--- TASK TO COMPLETE ---
Print the data below exactly, but only the lines from the one containing "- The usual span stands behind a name" down to the one containing "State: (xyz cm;", inclusive.

--- AVAILABLE DATA ---
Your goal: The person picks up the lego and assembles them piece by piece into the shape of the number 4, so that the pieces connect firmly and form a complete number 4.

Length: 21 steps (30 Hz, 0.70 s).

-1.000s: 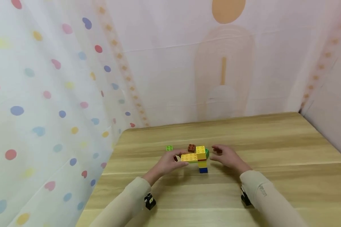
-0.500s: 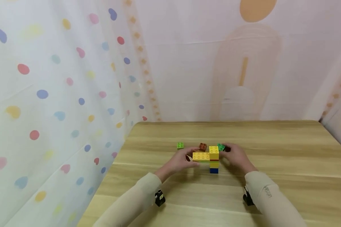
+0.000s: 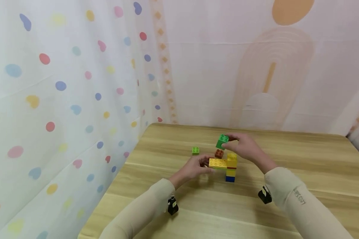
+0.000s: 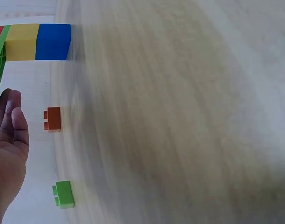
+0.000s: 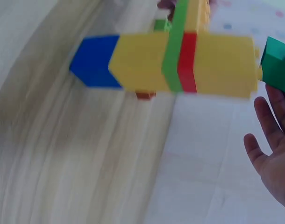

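Observation:
A brick structure [image 3: 231, 165] stands on the table: a stack of blue and yellow bricks with a thin red layer, and a yellow-topped arm with light green underneath reaching left. My left hand [image 3: 193, 168] grips the free end of that arm, thumb on the near side and fingers on the far side. Between thumb and fingertips my right hand [image 3: 246, 146] pinches a green brick [image 3: 222, 141], raised above the table behind the stack. In the right wrist view this green brick [image 5: 276, 64] is close over the stack's studded top, and the lower fingers are spread.
A small brown-red brick [image 3: 219, 153] lies just behind the structure. Further left is a light green brick [image 3: 195, 151]. Both rest on the wooden table [image 3: 275, 205]. A patterned curtain [image 3: 209, 73] hangs behind the table's far edge and along its left side.
My right hand has reached the green brick behind the stack, taken hold of it and lifted it. My left hand stays at the arm's end. The head view has swung left.

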Available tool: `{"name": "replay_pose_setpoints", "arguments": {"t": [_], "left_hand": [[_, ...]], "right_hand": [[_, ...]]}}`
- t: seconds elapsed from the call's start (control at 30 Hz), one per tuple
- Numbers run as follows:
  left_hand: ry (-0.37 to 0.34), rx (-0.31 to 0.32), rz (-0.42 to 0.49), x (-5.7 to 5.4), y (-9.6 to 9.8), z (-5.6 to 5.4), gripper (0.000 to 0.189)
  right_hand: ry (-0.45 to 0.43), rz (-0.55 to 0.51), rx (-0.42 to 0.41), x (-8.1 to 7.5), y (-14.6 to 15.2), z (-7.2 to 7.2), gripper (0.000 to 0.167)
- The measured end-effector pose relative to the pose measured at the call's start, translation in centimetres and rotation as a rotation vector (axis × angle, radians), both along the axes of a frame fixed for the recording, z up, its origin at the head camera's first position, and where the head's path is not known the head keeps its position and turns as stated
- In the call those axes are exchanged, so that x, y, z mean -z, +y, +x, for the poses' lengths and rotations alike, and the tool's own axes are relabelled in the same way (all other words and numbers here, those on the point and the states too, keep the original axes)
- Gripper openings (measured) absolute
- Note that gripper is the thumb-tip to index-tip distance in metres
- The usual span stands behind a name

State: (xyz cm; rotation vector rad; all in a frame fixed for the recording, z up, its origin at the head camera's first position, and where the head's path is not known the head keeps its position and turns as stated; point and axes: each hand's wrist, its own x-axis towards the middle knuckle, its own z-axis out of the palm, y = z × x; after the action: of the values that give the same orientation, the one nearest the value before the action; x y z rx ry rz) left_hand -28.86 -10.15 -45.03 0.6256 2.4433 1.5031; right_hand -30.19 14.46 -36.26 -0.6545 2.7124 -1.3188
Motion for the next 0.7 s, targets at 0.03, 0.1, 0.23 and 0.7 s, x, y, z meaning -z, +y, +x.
{"name": "replay_pose_setpoints", "arguments": {"t": [0.03,0.1,0.23,0.7], "left_hand": [[-0.002,0.009,0.013,0.1,0.2,-0.1,0.042],[-0.014,0.013,0.038,0.2,0.6,-0.1,0.042],[-0.030,-0.001,0.052,0.5,1.5,-0.2,0.037],[-0.048,-0.006,0.055,0.3,2.7,-0.4,0.033]], "right_hand": [[-0.006,0.013,-0.013,0.1,-0.2,0.1,0.050],[-0.022,0.033,-0.033,0.5,-0.5,0.3,0.051],[-0.047,0.048,-0.065,1.4,-0.4,0.6,0.050],[-0.035,0.091,-0.152,2.3,0.0,0.9,0.040]]}}
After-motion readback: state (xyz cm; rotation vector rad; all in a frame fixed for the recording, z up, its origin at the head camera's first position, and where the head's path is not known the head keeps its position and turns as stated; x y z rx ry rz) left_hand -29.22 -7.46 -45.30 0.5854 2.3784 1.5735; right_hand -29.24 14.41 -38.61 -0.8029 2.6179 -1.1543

--- RESPONSE AREA ---
- The usual span stands behind a name

State: (xyz cm; rotation vector rad; all in a frame fixed for the recording, z up, its origin at the head camera's first position, and where the head's path is not known the head keeps its position and turns as stated; point and axes: each hand's wrist, its own x-axis towards the middle knuckle, its own z-axis out of the palm, y = z × x; after the action: of the values that give the same orientation, the one nearest the value before the action; x y z rx ry rz) left_hand -28.86 -10.15 -45.03 0.6256 2.4433 1.5031; right_hand -30.19 14.46 -36.26 -0.6545 2.7124 -1.3188

What has been written here completes the answer.